_Task objective_. Retype the listing exactly. Leave out the images.

━━━━━ Task input

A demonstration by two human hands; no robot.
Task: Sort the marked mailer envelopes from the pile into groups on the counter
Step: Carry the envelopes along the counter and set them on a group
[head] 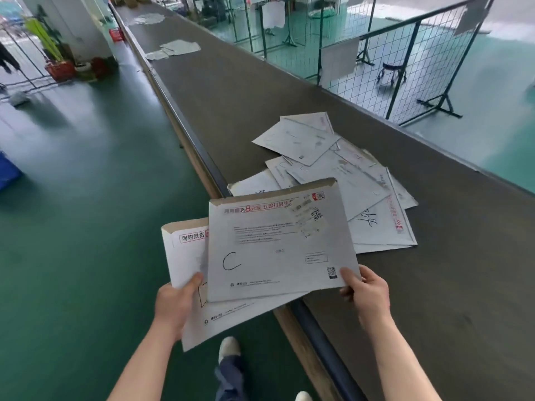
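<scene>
Here, both hands hold white paper mailer envelopes above the long dark tabletop (260,91) edge. The right hand (366,290) pinches the C-marked envelope (278,244), probably to read its mark; the left hand (173,305) grips another envelope (185,256). The unsorted pile (341,175) lies just beyond.

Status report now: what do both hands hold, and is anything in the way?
Left hand grips lower envelope. Right hand pinches envelope marked C by its corner. Pile lies on counter ahead. Nothing in the way.
</scene>
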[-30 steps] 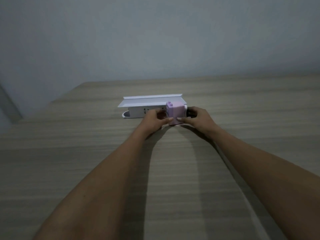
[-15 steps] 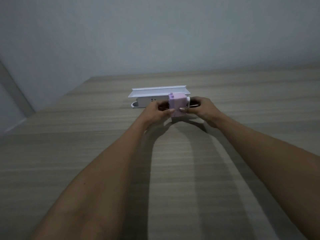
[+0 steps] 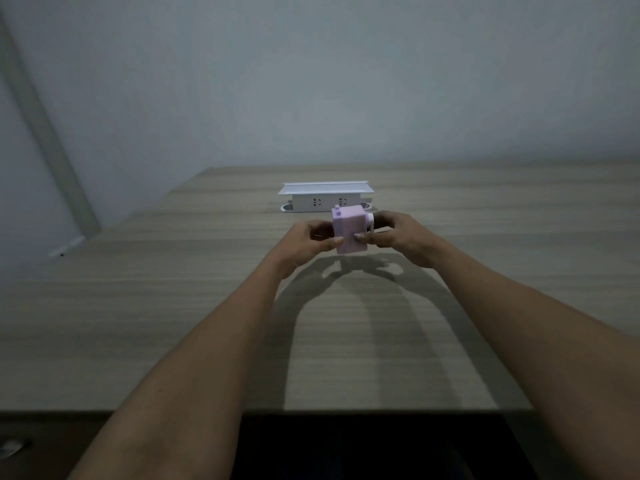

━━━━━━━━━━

_Result of this task_.
A demonstration by two human hands; no robot.
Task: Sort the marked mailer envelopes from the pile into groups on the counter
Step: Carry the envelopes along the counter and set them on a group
[head] 
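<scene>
Here, both hands hold white paper mailer envelopes above the long dark tabletop (260,91) edge. The right hand (366,290) pinches the C-marked envelope (278,244), probably to read its mark; the left hand (173,305) grips another envelope (185,256). The unsorted pile (341,175) lies just beyond.

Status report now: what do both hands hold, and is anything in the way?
Left hand grips lower envelope. Right hand pinches envelope marked C by its corner. Pile lies on counter ahead. Nothing in the way.
</scene>
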[-30 steps] 
[-15 steps] 
[+0 steps] 

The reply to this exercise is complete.